**PROBLEM STATEMENT:** All that is needed is the number of lines in the records that contain the word "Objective", stated without anything else.
RECORDED INFORMATION below:
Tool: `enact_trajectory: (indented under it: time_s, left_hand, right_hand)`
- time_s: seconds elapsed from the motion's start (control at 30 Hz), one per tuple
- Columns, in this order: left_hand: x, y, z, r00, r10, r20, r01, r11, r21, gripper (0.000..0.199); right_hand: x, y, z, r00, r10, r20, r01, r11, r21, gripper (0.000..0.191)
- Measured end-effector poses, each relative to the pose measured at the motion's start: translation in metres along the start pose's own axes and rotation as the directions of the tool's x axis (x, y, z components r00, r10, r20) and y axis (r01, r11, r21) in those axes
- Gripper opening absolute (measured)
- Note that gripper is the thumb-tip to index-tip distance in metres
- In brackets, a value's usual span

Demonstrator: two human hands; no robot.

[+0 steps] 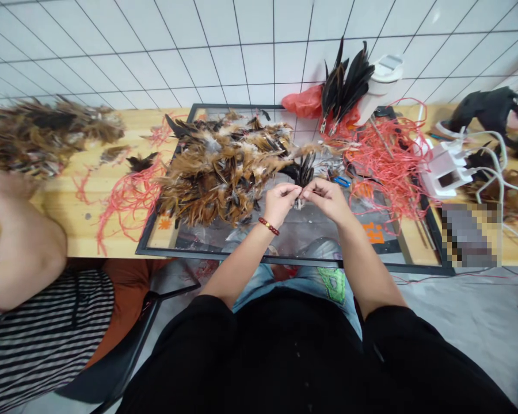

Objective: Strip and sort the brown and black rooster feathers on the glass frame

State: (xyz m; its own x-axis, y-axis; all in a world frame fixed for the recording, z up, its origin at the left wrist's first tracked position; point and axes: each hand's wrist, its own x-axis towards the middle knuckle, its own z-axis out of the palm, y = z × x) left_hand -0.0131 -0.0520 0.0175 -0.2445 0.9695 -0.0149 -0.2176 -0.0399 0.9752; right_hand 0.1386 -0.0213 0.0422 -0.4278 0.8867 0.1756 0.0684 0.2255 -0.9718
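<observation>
Feather bundle point(305, 169), dark, sat over the middle of the bench point(82, 236), quill ends toward the person. Left hand point(281, 201) and right hand point(327, 198) met at its base; both grips narrow, thumb and forefinger closed on the bundle. Couldn't tell if a strand ran between the fingertips, too small. To do it well: pinch low on the quills, level the ends, leave the vanes clear of the fingers, hold firm with one grip while the other works. Brown feather pile point(224, 178) lay just left, red strands point(384, 164) right, blue tool point(342, 181) near the right hand; loose feathers could snag. Black frame point(164, 252) edged the work area. Tiled wall point(250, 69) behind, co-worker in a striped shirt point(52, 339) seated left, grey floor point(470, 322) below.
</observation>
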Motion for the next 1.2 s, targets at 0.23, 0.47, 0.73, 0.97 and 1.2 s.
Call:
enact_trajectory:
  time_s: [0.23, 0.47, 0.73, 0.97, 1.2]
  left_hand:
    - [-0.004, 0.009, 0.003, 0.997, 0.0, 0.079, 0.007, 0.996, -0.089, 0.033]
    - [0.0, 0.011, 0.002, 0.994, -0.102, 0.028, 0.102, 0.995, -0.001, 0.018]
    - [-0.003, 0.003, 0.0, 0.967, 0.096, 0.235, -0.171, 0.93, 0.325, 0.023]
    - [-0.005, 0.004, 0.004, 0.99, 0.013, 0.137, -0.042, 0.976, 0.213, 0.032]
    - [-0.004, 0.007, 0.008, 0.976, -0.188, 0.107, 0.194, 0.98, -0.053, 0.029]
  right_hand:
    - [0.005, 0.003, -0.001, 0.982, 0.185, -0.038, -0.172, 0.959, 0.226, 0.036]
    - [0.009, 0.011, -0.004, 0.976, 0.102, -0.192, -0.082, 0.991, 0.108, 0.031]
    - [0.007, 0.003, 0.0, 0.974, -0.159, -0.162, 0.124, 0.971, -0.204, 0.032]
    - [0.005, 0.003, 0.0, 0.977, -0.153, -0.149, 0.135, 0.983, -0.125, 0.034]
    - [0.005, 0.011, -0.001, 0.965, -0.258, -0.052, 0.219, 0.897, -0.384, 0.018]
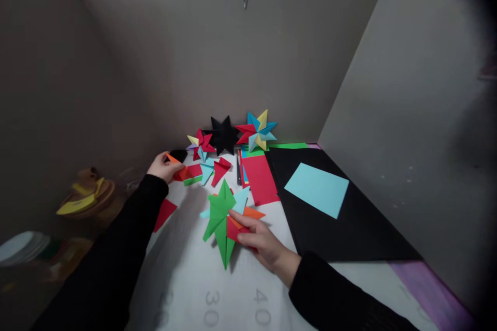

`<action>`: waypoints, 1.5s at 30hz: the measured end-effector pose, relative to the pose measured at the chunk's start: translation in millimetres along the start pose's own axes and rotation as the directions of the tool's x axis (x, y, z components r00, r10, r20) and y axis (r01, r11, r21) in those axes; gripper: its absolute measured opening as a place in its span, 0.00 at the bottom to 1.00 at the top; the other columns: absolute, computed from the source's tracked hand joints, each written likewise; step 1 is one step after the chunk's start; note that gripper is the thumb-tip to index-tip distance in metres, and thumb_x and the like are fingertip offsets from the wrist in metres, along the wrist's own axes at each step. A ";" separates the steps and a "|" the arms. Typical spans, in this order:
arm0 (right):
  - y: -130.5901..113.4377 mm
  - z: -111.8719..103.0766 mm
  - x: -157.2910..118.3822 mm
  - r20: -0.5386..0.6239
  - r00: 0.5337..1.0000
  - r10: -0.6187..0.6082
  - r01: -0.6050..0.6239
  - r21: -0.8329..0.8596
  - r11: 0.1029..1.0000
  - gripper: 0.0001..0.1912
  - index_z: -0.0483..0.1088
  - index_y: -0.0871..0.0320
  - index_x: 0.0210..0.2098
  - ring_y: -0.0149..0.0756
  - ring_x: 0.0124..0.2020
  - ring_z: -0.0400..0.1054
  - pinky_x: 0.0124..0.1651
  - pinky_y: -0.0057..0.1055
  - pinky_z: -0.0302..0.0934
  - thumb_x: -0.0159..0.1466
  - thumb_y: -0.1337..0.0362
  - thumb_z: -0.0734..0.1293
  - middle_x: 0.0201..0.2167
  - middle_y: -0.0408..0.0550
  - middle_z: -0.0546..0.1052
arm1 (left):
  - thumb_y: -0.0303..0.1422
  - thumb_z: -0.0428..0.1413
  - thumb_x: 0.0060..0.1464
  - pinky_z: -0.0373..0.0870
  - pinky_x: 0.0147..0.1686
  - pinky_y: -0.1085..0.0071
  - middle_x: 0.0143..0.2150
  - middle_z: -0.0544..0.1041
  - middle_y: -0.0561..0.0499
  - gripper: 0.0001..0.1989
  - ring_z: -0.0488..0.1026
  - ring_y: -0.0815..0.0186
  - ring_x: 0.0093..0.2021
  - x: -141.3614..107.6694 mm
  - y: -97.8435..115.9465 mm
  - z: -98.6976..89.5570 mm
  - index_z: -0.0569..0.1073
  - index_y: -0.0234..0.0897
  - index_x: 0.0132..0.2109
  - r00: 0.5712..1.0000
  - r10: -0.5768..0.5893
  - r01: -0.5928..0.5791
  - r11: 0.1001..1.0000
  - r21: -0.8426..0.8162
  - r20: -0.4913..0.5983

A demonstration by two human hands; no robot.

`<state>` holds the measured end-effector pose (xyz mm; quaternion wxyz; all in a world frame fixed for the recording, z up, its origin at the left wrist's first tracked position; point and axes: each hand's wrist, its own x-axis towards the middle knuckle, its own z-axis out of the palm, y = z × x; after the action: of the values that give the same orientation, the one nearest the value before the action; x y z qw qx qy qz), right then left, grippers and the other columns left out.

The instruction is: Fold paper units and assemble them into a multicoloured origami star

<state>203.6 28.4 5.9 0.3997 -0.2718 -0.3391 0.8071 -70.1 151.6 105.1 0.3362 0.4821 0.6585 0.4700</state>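
My right hand pinches the red and orange part of a paper star, whose points are green, light blue, orange and red. The star is over the white surface in the middle. At the left, my left hand has its fingers closed on an orange folded paper piece. Close beside that hand lie a red and green paper piece, a light blue folded piece and a red folded piece. A red paper lies partly behind my left sleeve.
Finished-looking stars, one red, one black and one multicoloured, lean at the back wall. Red sheets lie beside a black board bearing a light blue sheet. Round containers stand at the left.
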 end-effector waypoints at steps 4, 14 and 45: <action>1.3 0.9 -1.6 -0.018 1.000 -0.008 0.008 -0.011 1.000 0.31 0.68 0.53 0.52 0.40 0.46 0.68 0.54 0.38 0.55 0.48 0.68 0.72 0.48 0.47 0.75 | 0.31 0.65 0.34 0.50 0.13 0.82 0.18 0.69 0.57 0.21 0.61 0.75 0.15 -75.2 8.1 -4.3 0.69 0.36 0.39 0.973 -0.066 0.142 0.926 -0.351 0.219; 4.1 0.3 -2.9 -0.051 0.998 -0.044 0.042 -0.029 0.999 0.31 0.68 0.52 0.53 0.40 0.48 0.68 0.53 0.36 0.57 0.49 0.68 0.72 0.50 0.46 0.73 | 0.37 0.66 0.35 0.68 0.29 0.75 0.28 0.76 0.50 0.13 0.71 0.69 0.29 -122.7 -26.5 -5.5 0.77 0.33 0.28 0.998 0.036 -0.008 0.915 -0.403 0.060; -3.2 -7.5 -10.8 0.159 0.987 -0.011 0.089 -0.496 0.864 0.30 0.59 0.51 0.59 0.47 0.60 0.56 0.62 0.47 0.44 0.57 0.61 0.68 0.59 0.47 0.65 | 0.34 0.64 0.39 0.66 0.24 0.76 0.23 0.74 0.55 0.16 0.71 0.71 0.23 -122.4 -66.8 13.7 0.68 0.34 0.34 0.981 -0.069 0.127 0.935 -0.331 0.181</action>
<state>216.1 23.3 5.5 0.3093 -0.2955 -0.5733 0.6988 -41.3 33.0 36.3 0.4913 0.4207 0.5602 0.5176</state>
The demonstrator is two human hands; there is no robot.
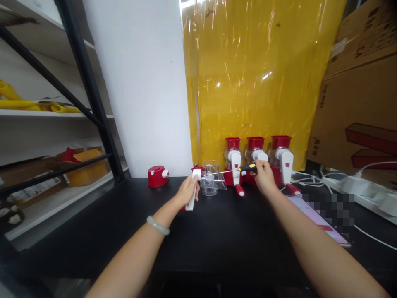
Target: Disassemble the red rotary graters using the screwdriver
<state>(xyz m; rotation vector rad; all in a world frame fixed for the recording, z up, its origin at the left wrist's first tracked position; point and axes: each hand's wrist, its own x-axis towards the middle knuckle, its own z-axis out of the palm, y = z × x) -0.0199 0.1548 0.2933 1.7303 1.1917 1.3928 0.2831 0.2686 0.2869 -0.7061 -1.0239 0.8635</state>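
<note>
My left hand (186,187) is closed round a white crank handle (191,202) with a red end, held upright over the black table. In my right hand (264,177) is a screwdriver (247,167) with a black and yellow handle. Its long shaft points left and the tip reaches the crank's upper end; whether it sits in a screw I cannot tell. Just behind the shaft stands a clear plastic drum housing (210,188). Off to the left on the table is a red base (157,177) with a white knob on its side.
Three red and white hand-crank graters (233,155) stand in a row at the back. A tablet (319,221) lies at the right, near white cables and a power strip (369,194). A cardboard box (356,91) rises behind them. Shelving (102,120) borders the left side.
</note>
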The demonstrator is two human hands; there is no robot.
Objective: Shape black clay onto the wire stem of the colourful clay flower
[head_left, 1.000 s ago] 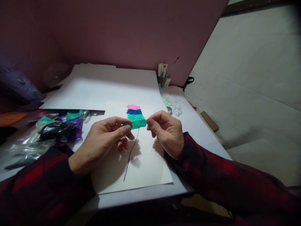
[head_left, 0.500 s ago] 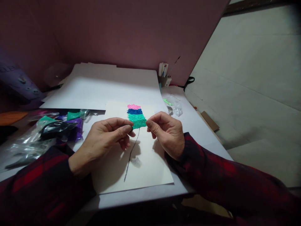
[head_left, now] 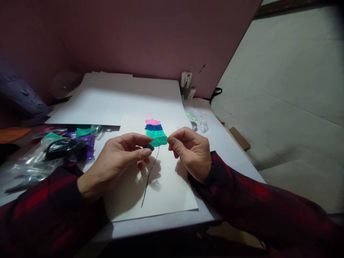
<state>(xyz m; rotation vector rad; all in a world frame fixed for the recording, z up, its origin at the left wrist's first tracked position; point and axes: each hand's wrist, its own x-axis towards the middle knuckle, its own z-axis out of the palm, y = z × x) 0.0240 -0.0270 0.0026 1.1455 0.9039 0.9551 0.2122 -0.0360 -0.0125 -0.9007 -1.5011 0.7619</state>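
Pens (head_left: 186, 80) stand near the mauve wall (head_left: 150, 39), a purple patterned object (head_left: 23, 95) at left, a brown piece (head_left: 240, 138) at right.

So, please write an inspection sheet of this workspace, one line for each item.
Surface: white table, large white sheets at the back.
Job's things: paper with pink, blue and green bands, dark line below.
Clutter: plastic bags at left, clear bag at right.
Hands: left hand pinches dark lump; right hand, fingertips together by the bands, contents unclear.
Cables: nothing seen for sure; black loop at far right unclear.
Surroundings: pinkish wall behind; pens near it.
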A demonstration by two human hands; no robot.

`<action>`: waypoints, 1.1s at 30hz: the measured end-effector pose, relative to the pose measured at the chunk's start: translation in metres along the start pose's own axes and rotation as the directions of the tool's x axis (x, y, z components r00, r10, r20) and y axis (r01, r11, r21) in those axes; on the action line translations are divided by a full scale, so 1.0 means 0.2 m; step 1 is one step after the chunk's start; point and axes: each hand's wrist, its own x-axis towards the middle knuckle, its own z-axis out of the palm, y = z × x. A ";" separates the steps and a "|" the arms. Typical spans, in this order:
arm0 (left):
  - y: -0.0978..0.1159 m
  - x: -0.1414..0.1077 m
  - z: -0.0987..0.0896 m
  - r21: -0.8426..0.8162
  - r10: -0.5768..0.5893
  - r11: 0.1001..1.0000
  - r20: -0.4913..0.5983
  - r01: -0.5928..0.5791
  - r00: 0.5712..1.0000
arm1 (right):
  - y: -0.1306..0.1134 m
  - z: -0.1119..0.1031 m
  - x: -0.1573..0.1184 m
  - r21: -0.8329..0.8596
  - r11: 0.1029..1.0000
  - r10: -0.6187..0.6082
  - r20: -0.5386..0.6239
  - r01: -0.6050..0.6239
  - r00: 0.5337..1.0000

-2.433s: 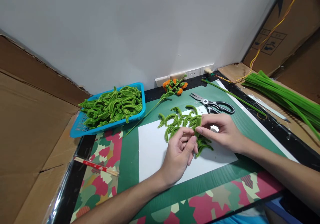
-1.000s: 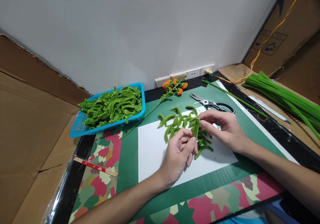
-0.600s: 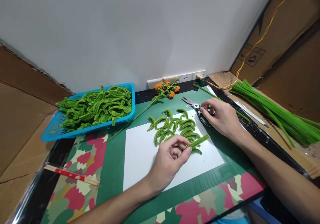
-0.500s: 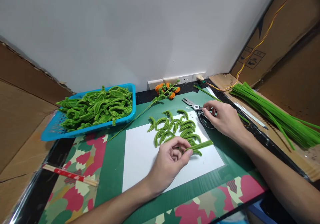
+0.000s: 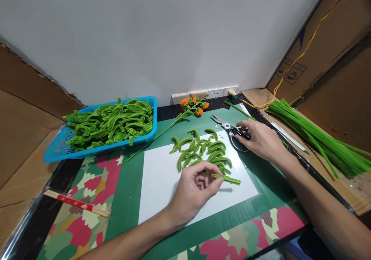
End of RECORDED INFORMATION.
**ANSWER AREA:** 2